• _Prompt_:
Return each line of the listing in which the word "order" appears.

• _Data to examine_:
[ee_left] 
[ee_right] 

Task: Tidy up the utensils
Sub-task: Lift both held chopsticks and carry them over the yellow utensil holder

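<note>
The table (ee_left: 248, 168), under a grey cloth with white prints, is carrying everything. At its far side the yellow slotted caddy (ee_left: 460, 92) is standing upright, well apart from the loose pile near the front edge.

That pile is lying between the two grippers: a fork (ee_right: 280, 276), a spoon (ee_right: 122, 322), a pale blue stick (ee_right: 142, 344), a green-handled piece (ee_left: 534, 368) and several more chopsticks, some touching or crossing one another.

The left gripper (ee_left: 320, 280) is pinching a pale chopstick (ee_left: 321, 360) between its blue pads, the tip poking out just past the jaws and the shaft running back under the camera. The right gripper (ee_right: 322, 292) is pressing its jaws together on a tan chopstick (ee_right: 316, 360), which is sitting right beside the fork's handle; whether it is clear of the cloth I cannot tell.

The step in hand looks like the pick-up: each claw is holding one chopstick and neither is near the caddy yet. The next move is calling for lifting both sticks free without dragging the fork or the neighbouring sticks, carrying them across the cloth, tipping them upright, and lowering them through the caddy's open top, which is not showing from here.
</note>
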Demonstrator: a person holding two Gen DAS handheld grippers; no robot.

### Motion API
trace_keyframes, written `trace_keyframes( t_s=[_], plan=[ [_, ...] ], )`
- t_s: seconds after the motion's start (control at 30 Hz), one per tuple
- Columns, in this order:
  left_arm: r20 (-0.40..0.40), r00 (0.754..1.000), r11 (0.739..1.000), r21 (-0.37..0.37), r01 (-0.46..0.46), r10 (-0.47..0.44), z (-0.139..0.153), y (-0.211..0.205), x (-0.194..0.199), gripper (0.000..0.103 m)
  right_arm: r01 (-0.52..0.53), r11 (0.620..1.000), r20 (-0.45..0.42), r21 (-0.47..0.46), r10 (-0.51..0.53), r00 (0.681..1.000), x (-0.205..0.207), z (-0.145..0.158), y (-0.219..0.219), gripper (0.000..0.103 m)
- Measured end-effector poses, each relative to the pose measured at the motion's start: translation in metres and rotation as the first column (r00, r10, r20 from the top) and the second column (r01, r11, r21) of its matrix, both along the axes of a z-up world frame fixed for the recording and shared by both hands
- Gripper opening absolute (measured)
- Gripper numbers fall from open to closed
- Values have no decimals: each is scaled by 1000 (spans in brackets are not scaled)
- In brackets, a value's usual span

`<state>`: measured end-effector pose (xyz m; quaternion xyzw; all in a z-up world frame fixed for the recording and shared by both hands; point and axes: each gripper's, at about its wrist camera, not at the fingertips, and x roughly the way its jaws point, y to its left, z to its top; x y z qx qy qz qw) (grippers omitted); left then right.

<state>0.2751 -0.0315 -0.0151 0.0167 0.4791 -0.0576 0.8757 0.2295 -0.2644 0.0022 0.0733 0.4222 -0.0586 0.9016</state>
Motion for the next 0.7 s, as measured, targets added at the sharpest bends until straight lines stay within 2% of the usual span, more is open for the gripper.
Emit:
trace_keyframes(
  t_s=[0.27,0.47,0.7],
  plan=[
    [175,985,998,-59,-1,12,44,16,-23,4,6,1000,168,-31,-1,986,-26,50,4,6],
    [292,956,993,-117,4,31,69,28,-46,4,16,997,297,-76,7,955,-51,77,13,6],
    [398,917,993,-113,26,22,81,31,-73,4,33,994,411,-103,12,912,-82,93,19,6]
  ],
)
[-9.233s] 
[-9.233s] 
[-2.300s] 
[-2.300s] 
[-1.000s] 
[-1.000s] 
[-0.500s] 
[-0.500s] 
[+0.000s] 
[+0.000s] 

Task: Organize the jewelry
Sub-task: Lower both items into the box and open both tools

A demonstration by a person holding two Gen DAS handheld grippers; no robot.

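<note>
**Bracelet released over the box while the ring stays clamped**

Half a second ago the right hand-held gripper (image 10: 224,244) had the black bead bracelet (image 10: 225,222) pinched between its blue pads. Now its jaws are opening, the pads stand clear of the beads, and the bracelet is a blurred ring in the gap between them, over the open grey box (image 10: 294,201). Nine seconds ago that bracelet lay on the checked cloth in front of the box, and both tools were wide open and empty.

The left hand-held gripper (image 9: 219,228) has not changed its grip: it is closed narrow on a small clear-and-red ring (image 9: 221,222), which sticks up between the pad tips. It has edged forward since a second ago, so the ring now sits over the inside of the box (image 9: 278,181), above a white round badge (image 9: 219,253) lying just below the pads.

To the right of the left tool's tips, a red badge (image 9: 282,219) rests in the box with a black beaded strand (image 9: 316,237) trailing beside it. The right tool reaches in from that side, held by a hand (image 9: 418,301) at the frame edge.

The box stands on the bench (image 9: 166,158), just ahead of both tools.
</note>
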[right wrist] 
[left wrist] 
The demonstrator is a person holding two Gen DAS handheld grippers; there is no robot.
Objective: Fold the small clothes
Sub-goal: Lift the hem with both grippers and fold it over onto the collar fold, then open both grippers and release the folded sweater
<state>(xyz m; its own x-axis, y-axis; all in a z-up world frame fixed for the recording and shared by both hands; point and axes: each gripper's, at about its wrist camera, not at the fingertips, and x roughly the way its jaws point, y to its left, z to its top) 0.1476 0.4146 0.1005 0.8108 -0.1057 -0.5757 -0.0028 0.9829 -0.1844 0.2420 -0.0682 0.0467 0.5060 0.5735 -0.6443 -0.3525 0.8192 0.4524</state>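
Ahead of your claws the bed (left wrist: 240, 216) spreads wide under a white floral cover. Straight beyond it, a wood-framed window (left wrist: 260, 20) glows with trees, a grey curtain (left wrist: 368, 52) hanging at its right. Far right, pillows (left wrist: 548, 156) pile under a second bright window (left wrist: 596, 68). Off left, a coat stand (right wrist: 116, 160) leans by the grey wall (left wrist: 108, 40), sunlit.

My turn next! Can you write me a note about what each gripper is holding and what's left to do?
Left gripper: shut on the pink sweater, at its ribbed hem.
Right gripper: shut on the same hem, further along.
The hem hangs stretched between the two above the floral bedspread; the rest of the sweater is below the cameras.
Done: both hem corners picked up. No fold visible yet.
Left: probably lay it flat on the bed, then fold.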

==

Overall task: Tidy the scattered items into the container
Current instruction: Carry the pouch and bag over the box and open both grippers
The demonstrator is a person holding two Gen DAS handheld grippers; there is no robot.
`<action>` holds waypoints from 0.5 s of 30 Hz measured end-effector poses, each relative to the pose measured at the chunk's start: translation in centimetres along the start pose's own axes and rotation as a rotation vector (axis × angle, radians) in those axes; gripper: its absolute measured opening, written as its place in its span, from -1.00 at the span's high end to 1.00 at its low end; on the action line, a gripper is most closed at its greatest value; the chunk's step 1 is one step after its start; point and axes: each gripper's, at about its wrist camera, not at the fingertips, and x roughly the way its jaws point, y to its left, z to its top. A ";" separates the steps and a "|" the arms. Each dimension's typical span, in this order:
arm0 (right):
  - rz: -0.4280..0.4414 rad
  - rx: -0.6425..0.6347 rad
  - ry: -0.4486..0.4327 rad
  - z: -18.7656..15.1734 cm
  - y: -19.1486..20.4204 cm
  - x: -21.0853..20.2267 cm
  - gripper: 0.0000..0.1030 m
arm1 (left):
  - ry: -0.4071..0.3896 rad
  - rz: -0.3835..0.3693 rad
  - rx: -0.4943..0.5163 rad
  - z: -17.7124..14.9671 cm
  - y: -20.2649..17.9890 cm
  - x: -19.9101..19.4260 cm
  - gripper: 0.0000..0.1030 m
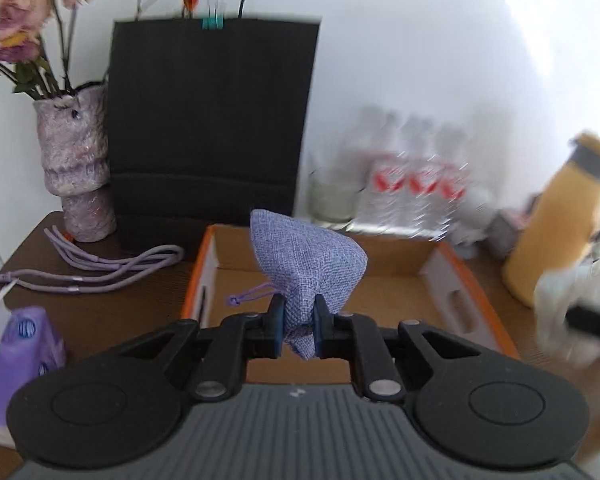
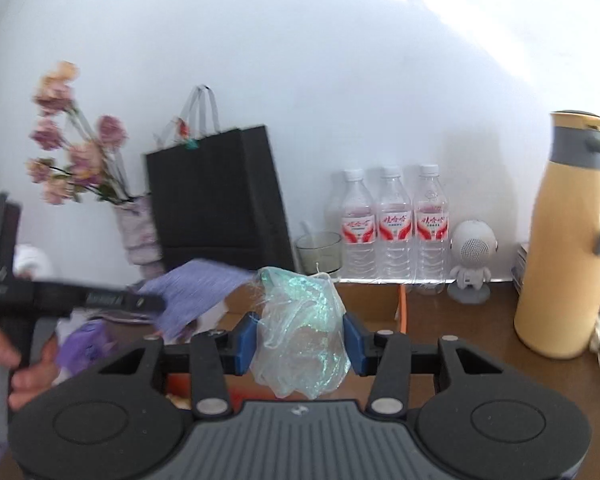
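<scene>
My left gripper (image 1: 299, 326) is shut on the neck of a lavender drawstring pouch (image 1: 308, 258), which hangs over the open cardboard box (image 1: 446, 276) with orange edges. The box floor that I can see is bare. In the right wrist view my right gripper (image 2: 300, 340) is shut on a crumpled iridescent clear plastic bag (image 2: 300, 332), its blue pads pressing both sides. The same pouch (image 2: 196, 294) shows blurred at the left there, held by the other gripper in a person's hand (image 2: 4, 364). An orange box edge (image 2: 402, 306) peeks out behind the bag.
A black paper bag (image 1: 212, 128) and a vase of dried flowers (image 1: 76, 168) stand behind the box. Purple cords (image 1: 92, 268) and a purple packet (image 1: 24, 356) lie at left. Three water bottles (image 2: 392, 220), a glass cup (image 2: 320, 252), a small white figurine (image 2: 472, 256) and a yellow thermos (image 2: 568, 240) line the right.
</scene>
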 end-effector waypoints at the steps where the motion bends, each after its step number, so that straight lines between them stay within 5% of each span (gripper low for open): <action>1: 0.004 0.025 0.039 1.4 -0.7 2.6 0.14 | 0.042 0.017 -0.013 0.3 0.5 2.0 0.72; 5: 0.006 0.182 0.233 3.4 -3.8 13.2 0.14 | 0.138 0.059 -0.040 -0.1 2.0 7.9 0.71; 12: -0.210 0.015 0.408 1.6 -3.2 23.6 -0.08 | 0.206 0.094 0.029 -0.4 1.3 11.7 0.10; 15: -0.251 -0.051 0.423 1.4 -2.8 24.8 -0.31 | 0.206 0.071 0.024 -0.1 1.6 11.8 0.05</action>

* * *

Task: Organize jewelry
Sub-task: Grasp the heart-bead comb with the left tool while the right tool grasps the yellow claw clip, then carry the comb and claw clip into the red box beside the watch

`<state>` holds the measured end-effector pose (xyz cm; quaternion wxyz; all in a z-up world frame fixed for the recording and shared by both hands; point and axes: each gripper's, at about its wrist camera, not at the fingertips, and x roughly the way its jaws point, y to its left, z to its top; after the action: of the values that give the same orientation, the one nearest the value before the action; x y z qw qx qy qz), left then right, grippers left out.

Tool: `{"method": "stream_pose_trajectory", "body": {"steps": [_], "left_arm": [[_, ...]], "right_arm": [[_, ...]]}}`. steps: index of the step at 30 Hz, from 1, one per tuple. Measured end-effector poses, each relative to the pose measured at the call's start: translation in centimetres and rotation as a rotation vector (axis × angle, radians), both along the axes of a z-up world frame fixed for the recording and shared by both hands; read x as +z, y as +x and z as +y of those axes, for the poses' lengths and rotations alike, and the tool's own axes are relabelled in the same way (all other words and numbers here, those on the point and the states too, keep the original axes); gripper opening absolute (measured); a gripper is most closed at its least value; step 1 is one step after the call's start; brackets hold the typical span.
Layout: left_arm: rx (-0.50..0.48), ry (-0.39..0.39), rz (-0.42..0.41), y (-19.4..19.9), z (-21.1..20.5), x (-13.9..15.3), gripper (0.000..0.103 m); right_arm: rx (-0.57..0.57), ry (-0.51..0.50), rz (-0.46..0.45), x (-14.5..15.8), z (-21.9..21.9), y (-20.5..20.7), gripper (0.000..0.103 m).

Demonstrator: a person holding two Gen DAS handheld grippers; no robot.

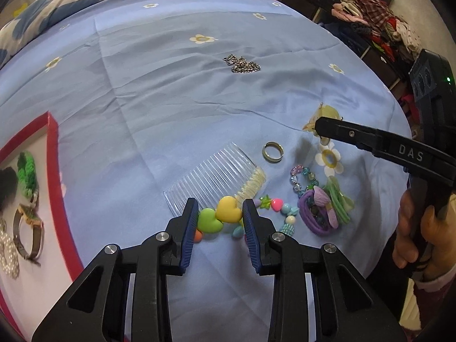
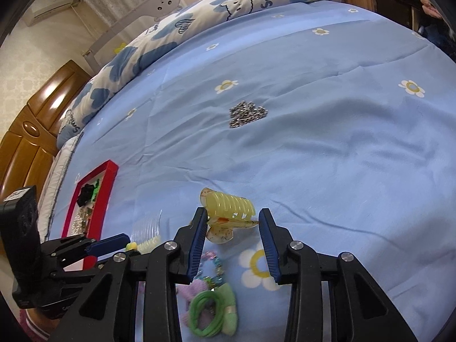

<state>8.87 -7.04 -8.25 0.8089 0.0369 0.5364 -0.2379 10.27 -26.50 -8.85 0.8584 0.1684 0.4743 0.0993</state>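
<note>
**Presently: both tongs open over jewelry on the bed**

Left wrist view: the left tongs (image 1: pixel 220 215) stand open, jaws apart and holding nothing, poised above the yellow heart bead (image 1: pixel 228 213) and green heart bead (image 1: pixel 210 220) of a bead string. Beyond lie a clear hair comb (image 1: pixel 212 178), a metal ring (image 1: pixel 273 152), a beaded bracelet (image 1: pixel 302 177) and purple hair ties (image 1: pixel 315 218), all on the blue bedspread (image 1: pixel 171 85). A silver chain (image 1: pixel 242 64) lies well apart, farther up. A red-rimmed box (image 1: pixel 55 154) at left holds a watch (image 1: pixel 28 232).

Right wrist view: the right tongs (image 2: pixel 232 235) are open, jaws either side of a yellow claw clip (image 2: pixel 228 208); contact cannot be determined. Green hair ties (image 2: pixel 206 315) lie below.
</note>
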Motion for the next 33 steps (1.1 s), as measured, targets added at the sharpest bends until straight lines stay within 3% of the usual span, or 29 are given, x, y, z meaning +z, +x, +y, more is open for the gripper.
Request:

• _Solution for this problem_:
- Columns, in this order:
`<action>` holds waypoints from 0.5 s of 30 Hz measured end-effector poses, each relative to the pose measured at the chunk's start: translation in centimetres along the start pose's own axes and rotation as a rotation vector (axis × angle, radians) in those axes; gripper: its absolute measured opening, written as its place in its span, from -1.00 at the span's high end to 1.00 at its low end; on the action line, a gripper is most closed at its greatest value; the chunk's step 1 is one step after its start; point and axes: each gripper's, at about its wrist camera, not at the fingertips, and x roughly the way its jaws point, y to its left, z to its top. A ";" separates the steps and a "|" the arms. Each dimension's typical span, in this order:

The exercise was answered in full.